▶ Data records
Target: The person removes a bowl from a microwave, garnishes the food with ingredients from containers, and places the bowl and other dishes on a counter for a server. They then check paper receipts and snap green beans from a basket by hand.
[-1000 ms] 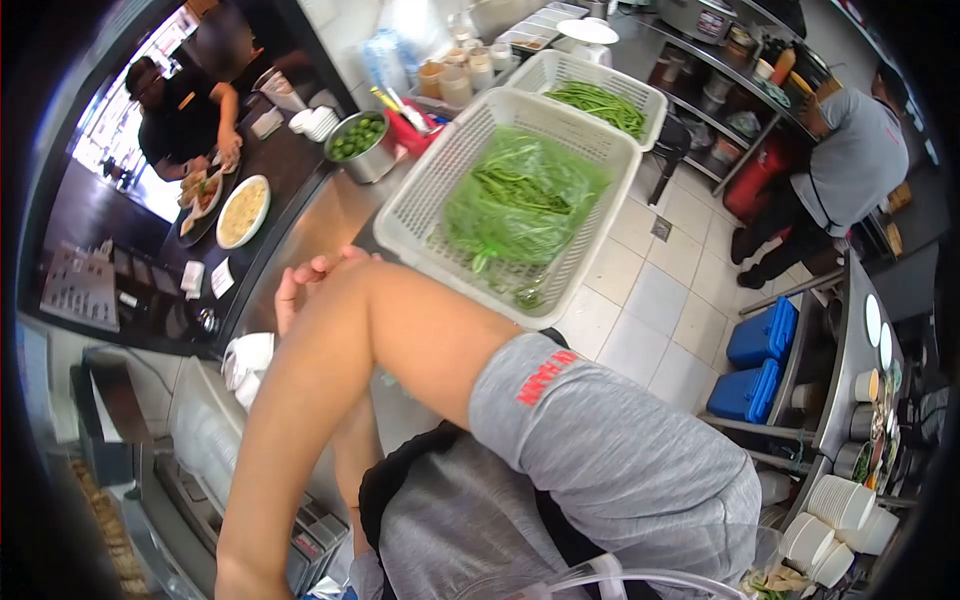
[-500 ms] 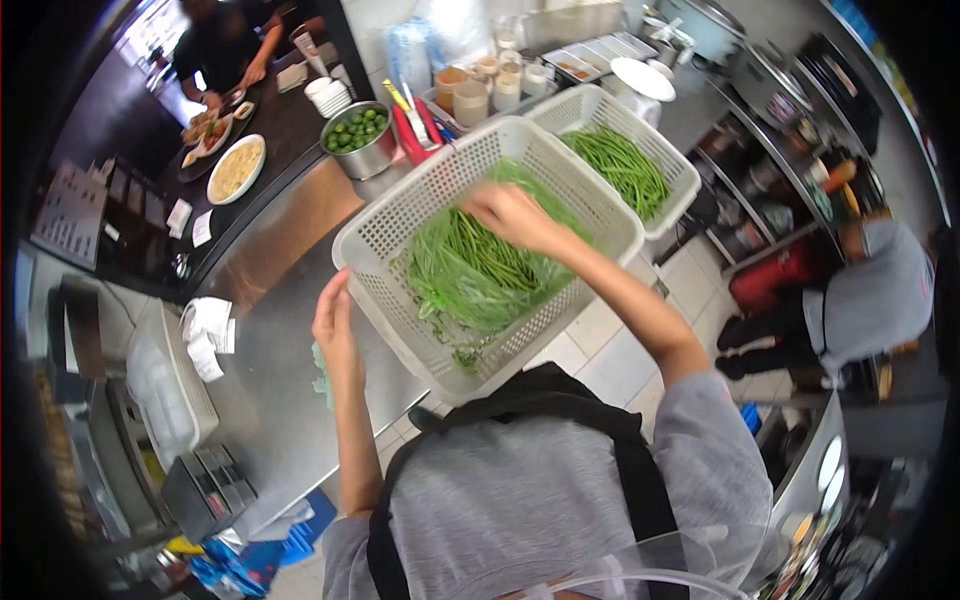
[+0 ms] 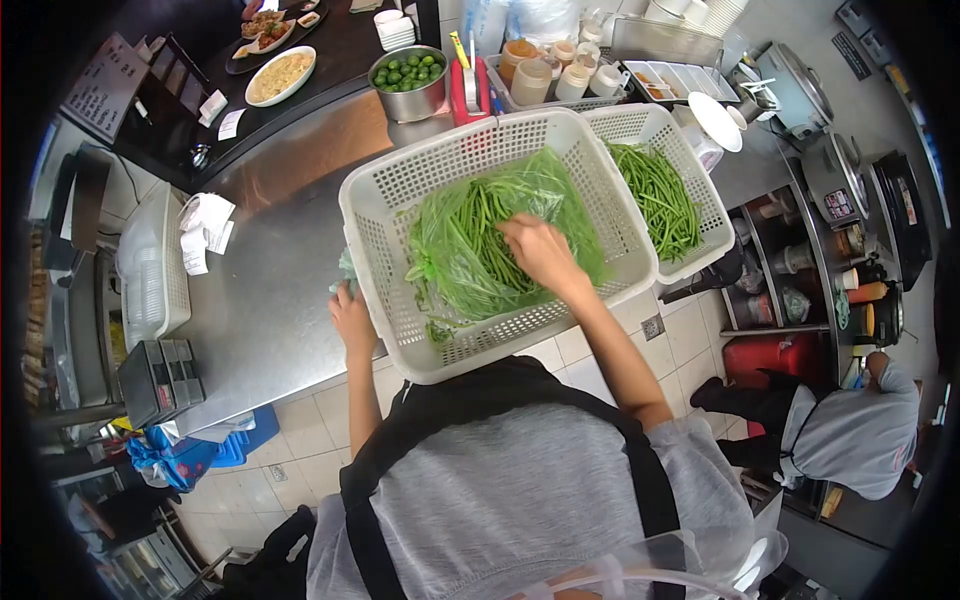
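Note:
A large pale plastic basket (image 3: 372, 225) sits in front of me. In it lies a translucent green plastic bag (image 3: 570, 200), opened out, with long green beans (image 3: 470, 222) inside. My right hand (image 3: 540, 252) reaches into the bag from the right, its fingers curled down onto the beans; the fingertips are partly hidden. Beside the basket's left wall, my left hand (image 3: 352, 318) is low on the counter with bent fingers at a pale green cloth (image 3: 346, 266). A smaller basket (image 3: 722, 235) with more green beans (image 3: 655, 200) stands against the right side.
Behind the baskets are a metal pot of green limes (image 3: 408, 75), red-handled tongs (image 3: 470, 90) and a tray of sauce containers (image 3: 535, 78). Paper slips (image 3: 205, 228) lie on the steel counter (image 3: 270, 300) at left. Another person (image 3: 845, 430) works at the right.
My left hand has left the basket's rim and gone down to the cloth. My right hand has shifted right and lower among the beans. The view has turned somewhat.

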The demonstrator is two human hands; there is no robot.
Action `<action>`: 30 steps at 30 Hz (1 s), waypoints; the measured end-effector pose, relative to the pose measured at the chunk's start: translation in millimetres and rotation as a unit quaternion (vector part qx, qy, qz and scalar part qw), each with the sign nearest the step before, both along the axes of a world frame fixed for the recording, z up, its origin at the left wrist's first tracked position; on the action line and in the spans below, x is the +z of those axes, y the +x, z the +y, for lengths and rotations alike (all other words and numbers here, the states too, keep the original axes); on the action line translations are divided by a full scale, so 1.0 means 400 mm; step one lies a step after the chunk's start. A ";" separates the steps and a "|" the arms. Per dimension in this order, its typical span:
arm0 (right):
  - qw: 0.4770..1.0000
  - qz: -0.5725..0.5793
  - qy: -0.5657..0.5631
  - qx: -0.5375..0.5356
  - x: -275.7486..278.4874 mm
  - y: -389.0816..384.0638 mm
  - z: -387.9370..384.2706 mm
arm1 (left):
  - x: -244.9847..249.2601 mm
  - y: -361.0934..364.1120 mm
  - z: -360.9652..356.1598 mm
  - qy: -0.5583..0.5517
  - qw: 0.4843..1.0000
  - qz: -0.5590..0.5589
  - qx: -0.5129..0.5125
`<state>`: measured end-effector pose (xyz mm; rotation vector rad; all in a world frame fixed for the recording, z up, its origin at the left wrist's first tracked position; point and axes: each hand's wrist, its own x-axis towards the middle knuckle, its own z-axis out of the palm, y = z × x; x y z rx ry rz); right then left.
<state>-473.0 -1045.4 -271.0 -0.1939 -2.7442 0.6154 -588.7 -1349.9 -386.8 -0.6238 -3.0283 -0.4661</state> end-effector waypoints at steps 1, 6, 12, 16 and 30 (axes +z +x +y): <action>0.999 -0.027 0.041 0.000 -0.015 -0.022 0.015 | 0.038 -0.021 -0.006 -0.008 0.998 -0.055 -0.019; 0.987 -0.042 0.140 -0.060 -0.043 -0.113 0.061 | 0.197 -0.064 -0.040 -0.044 0.987 -0.143 -0.053; 0.986 -0.025 0.123 -0.110 -0.079 -0.164 0.097 | 0.290 0.015 -0.060 0.075 0.993 -0.087 0.011; 0.984 0.053 0.119 -0.125 -0.086 -0.172 0.100 | 0.310 0.048 -0.071 0.138 0.990 -0.034 -0.003; 0.989 0.001 0.026 -0.147 -0.093 -0.219 0.064 | 0.402 0.112 0.110 0.234 0.961 0.012 -0.146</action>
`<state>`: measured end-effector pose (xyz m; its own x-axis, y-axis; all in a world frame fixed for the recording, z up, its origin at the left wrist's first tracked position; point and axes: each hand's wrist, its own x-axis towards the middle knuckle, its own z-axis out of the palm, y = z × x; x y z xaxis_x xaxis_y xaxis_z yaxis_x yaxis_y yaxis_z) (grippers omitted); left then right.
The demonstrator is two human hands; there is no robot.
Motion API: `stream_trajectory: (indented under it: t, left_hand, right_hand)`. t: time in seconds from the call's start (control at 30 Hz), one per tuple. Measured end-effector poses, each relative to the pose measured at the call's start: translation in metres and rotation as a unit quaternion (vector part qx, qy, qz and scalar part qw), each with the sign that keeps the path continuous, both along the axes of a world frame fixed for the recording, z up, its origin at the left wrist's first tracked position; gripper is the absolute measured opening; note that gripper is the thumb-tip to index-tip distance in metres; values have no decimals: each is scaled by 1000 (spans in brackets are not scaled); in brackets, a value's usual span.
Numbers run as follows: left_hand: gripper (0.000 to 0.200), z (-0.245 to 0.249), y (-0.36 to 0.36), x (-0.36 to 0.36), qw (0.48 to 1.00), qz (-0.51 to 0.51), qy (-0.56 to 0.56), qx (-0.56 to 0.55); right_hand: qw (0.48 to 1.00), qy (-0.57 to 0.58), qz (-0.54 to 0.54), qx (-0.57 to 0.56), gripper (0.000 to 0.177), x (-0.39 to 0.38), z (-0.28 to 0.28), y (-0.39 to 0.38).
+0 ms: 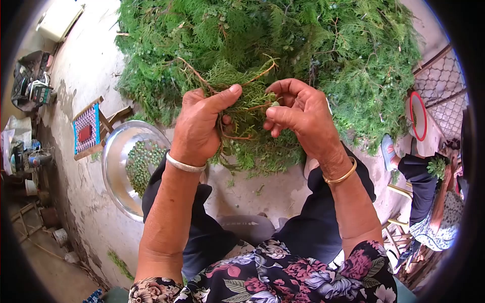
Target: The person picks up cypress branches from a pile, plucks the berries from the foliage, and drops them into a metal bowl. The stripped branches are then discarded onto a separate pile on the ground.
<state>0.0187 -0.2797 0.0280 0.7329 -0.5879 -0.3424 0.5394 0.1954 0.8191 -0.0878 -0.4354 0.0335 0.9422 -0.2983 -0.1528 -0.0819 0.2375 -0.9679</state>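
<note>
My left hand point(199, 123) is closed around a leafy evergreen sprig point(245, 98), its thumb lying across the stems. Thin brown twigs stick out above and below the grip. Close by on the right, my right hand point(308, 116) has its thumb and fingers curled in a pinch at the sprig's edge. A small pale green cone point(275, 104) shows at the thumb tip. Beyond both hands rises a large heap of cut evergreen branches point(364, 65). To the left of my left forearm stands a wide metal basin point(112, 174), partly filled with small green cones point(144, 164).
A folding stool point(87, 130) with a woven seat stands left of the basin. At the right sits another person point(429, 202), partly in view, near a red-rimmed container point(418, 116) and a wire mesh panel point(447, 86). Machinery point(38, 93) lines the far left.
</note>
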Motion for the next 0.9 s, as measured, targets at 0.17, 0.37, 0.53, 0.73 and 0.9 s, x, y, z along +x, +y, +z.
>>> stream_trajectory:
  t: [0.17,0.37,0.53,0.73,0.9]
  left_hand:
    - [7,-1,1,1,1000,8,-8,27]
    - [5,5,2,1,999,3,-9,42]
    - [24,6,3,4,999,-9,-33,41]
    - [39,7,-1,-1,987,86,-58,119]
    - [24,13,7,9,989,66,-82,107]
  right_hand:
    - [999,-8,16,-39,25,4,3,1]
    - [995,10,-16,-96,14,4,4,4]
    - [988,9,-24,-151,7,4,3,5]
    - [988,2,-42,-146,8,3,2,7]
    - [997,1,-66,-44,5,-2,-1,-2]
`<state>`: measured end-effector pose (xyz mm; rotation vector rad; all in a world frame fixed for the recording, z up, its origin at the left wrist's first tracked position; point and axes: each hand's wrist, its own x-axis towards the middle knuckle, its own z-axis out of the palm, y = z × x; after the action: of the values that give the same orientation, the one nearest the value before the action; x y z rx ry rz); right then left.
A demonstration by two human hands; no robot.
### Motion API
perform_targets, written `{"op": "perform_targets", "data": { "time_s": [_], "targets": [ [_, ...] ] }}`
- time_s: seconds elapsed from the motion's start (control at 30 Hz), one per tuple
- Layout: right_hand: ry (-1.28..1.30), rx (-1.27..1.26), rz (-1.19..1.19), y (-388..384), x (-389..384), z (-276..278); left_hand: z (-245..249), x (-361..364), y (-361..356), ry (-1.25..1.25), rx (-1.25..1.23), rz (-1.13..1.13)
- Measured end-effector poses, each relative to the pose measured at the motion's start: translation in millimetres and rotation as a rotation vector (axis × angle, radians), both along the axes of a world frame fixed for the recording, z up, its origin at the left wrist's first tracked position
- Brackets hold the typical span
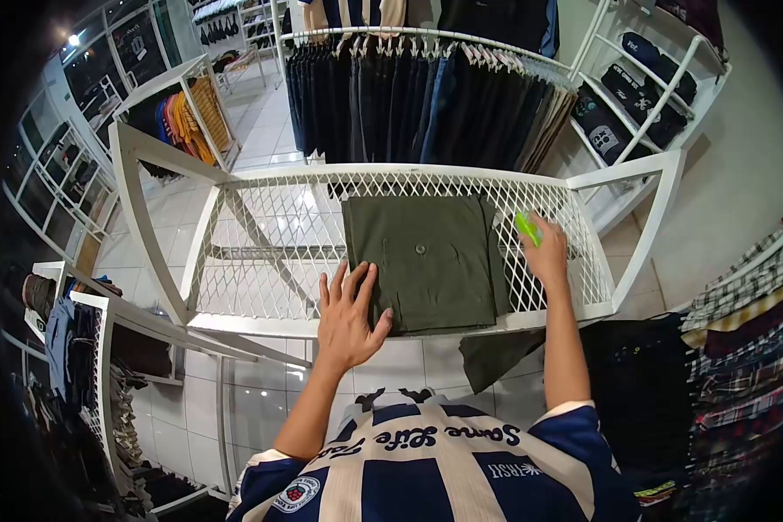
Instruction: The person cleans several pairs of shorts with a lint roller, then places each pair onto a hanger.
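Note:
A dark olive green garment (426, 261), folded into a rough square with a round button near its middle, lies on the white mesh rack (270, 209). One part of the cloth hangs below the rack's front edge. My left hand (350, 317) rests with spread fingers on the garment's left edge. To the right of the cloth, my right hand (545, 250) has its fingers closed round a small bright green object (527, 228), whose kind I cannot make out.
Dark trousers (391, 104) hang on a rail behind the rack. Shelves (661, 130) with folded shirts stand at the back right, plaid shirts (748, 348) hang at the right. White frames (100, 348) with clothes are at the left.

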<state>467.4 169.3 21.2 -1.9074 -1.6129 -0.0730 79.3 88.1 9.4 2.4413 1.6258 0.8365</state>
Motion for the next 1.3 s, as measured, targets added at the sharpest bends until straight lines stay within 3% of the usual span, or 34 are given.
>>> {"op": "perform_targets", "data": {
  "time_s": [0.07, 0.17, 0.3, 0.37, 0.43, 0.5, 0.57, 0.63, 0.7, 0.73, 0.87, 0.97, 1.03, 1.07, 1.1, 1.17, 1.23, 1.3],
  "targets": [
    [0.051, -0.066, -0.005, -20.7, -9.5, -4.4, 1.8, -1.1, 1.3, 0.000, -0.025, -0.050],
    [-0.130, 0.173, 0.005, -25.3, -9.0, -36.3, 5.7, -5.3, 1.5, -0.011, -0.084, -0.113],
    [-0.326, 0.300, -0.041, -78.2, -58.9, 21.1, 24.9, -19.7, -8.9, -0.005, -0.144, -0.314],
    [0.187, -0.151, 0.065, -106.6, -79.3, 25.2, 19.1, -16.9, -14.6, 0.025, -0.096, -0.293],
    [0.039, -0.044, 0.098, -120.7, -94.9, 8.5, -2.0, -17.3, -14.0, 0.023, -0.002, -0.241],
    [0.068, 0.025, 0.138, -119.5, -99.7, -4.3, -1.9, -16.8, -17.4, -0.014, 0.060, -0.244],
    [0.283, 0.015, 0.163, -117.7, -100.3, -11.5, -7.8, -19.7, -19.0, -0.098, 0.083, -0.296],
    [0.252, 0.028, 0.175, -118.0, -101.1, -7.5, -11.0, -21.7, -21.5, -0.122, 0.073, -0.298],
    [0.522, -0.133, 0.149, -117.6, -100.4, 1.3, -8.5, -24.3, -21.6, -0.142, 0.067, -0.305],
    [0.646, -0.074, 0.220, -115.2, -97.8, -0.6, -5.0, -24.7, -20.2, -0.145, 0.064, -0.330],
    [0.850, -0.063, 0.370, -99.9, -86.7, 3.5, 12.4, -27.8, -16.9, -0.146, 0.013, -0.397],
    [0.964, -0.128, 0.435, -83.1, -91.5, 40.9, 27.2, -33.3, -3.2, -0.229, 0.120, -0.375],
    [1.569, -0.097, 0.507, -73.0, -97.9, 69.9, 44.8, -28.7, 9.1, -0.295, 0.209, -0.333],
    [1.608, -0.091, 0.643, -65.1, -92.1, 75.1, 51.0, -27.3, 17.9, -0.332, 0.211, -0.292],
    [1.605, -0.094, 0.647, -56.9, -87.0, 74.6, 56.9, -26.5, 26.1, -0.371, 0.212, -0.249],
    [1.026, 0.025, 0.811, -36.6, -78.2, 68.2, 67.3, -21.8, 49.5, -0.408, 0.356, -0.202],
    [0.710, 0.024, 0.673, -27.2, -80.2, 76.3, 74.0, -15.9, 69.4, -0.470, 0.418, -0.177],
    [0.119, 0.144, 0.629, 0.9, -69.1, 74.5, 74.4, -8.1, 89.6, -0.571, 0.446, -0.166]
  ]
}}
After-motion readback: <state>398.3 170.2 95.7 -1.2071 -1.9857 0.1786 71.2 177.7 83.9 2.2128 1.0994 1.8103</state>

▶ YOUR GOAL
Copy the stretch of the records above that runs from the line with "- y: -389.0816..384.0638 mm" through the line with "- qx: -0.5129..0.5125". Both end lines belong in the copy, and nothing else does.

▶ EXPECTED OUTPUT
  - y: -389.0816..384.0638 mm
  - z: -387.9370..384.2706 mm
arm1 (left):
  - x: -244.9847..249.2601 mm
  - y: -361.0934..364.1120 mm
  - z: -360.9652..356.1598 mm
  - qy: -0.5583..0.5517
  - qw: 0.4843..1.0000
  - qz: -0.5590..0.5589
  - qx: -0.5129..0.5125

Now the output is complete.